→ **EXERCISE REQUIREMENTS**
The data below needs to be returned exactly, line for line.

Dataset entries:
>>>>>
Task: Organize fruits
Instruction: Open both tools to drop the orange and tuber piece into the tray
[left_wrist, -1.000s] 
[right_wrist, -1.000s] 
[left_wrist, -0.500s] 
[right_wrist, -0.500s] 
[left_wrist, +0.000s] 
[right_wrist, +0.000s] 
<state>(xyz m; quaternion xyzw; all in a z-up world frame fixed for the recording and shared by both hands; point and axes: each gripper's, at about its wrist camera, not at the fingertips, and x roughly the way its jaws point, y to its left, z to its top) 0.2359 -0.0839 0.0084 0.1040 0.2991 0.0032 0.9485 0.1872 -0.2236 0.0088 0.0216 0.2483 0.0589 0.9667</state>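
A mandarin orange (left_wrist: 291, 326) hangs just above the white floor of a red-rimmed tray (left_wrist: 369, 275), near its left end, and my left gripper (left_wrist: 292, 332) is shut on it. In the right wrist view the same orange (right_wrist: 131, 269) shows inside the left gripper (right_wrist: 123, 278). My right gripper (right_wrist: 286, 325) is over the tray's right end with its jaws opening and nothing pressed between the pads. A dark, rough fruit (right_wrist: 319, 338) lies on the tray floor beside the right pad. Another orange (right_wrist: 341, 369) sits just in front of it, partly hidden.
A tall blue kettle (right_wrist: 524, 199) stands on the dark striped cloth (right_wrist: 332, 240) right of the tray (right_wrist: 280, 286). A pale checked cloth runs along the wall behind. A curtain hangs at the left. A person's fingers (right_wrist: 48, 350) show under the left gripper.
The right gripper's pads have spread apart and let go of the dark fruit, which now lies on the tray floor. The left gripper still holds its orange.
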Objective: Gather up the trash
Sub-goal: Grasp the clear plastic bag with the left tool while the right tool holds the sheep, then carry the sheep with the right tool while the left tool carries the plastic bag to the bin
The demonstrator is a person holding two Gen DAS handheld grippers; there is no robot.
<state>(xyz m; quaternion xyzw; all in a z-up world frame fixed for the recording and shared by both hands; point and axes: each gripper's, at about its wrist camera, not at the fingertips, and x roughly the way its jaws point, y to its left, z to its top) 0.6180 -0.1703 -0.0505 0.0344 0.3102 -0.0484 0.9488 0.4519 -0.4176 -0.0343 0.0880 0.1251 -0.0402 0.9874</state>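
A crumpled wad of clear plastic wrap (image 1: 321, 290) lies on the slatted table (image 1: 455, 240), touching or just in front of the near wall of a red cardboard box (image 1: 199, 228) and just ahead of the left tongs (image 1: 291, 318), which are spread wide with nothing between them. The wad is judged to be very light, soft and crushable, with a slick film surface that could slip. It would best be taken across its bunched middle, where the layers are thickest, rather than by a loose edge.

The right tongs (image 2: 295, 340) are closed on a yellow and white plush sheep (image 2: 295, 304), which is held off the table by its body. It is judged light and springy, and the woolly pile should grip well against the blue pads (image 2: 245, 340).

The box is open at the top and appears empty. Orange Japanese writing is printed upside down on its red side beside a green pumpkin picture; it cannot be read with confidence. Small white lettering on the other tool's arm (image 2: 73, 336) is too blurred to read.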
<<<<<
→ **ANSWER TO THIS TASK**
Task: Organize fruits
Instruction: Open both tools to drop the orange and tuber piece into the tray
[left_wrist, -1.000s] 
[right_wrist, -1.000s] 
[left_wrist, -0.500s] 
[right_wrist, -0.500s] 
[left_wrist, +0.000s] 
[right_wrist, +0.000s] 
<state>(xyz m; quaternion xyzw; all in a z-up world frame fixed for the recording and shared by both hands; point and axes: each gripper's, at about its wrist camera, not at the fingertips, and x roughly the way its jaws point, y to its left, z to its top) 0.2359 -0.0839 0.0084 0.1040 0.2991 0.0032 0.9485 0.1872 -0.2236 0.0088 0.0216 0.2483 0.0589 0.9667</state>
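A mandarin orange (left_wrist: 291, 326) hangs just above the white floor of a red-rimmed tray (left_wrist: 369, 275), near its left end, and my left gripper (left_wrist: 292, 332) is shut on it. In the right wrist view the same orange (right_wrist: 131, 269) shows inside the left gripper (right_wrist: 123, 278). My right gripper (right_wrist: 286, 325) is over the tray's right end with its jaws opening and nothing pressed between the pads. A dark, rough fruit (right_wrist: 319, 338) lies on the tray floor beside the right pad. Another orange (right_wrist: 341, 369) sits just in front of it, partly hidden.
A tall blue kettle (right_wrist: 524, 199) stands on the dark striped cloth (right_wrist: 332, 240) right of the tray (right_wrist: 280, 286). A pale checked cloth runs along the wall behind. A curtain hangs at the left. A person's fingers (right_wrist: 48, 350) show under the left gripper.
The right gripper's pads have spread apart and let go of the dark fruit, which now lies on the tray floor. The left gripper still holds its orange.
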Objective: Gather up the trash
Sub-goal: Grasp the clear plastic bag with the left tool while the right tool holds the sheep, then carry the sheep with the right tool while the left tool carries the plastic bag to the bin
The demonstrator is a person holding two Gen DAS handheld grippers; there is no robot.
<state>(xyz m; quaternion xyzw; all in a z-up world frame fixed for the recording and shared by both hands; point and axes: each gripper's, at about its wrist camera, not at the fingertips, and x roughly the way its jaws point, y to its left, z to its top) 0.6180 -0.1703 -0.0505 0.0344 0.3102 -0.0484 0.9488 0.4519 -0.4176 -0.0343 0.0880 0.1251 -0.0402 0.9874</state>
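A crumpled wad of clear plastic wrap (image 1: 321, 290) lies on the slatted table (image 1: 455, 240), touching or just in front of the near wall of a red cardboard box (image 1: 199, 228) and just ahead of the left tongs (image 1: 291, 318), which are spread wide with nothing between them. The wad is judged to be very light, soft and crushable, with a slick film surface that could slip. It would best be taken across its bunched middle, where the layers are thickest, rather than by a loose edge.

The right tongs (image 2: 295, 340) are closed on a yellow and white plush sheep (image 2: 295, 304), which is held off the table by its body. It is judged light and springy, and the woolly pile should grip well against the blue pads (image 2: 245, 340).

The box is open at the top and appears empty. Orange Japanese writing is printed upside down on its red side beside a green pumpkin picture; it cannot be read with confidence. Small white lettering on the other tool's arm (image 2: 73, 336) is too blurred to read.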

This is the complete answer.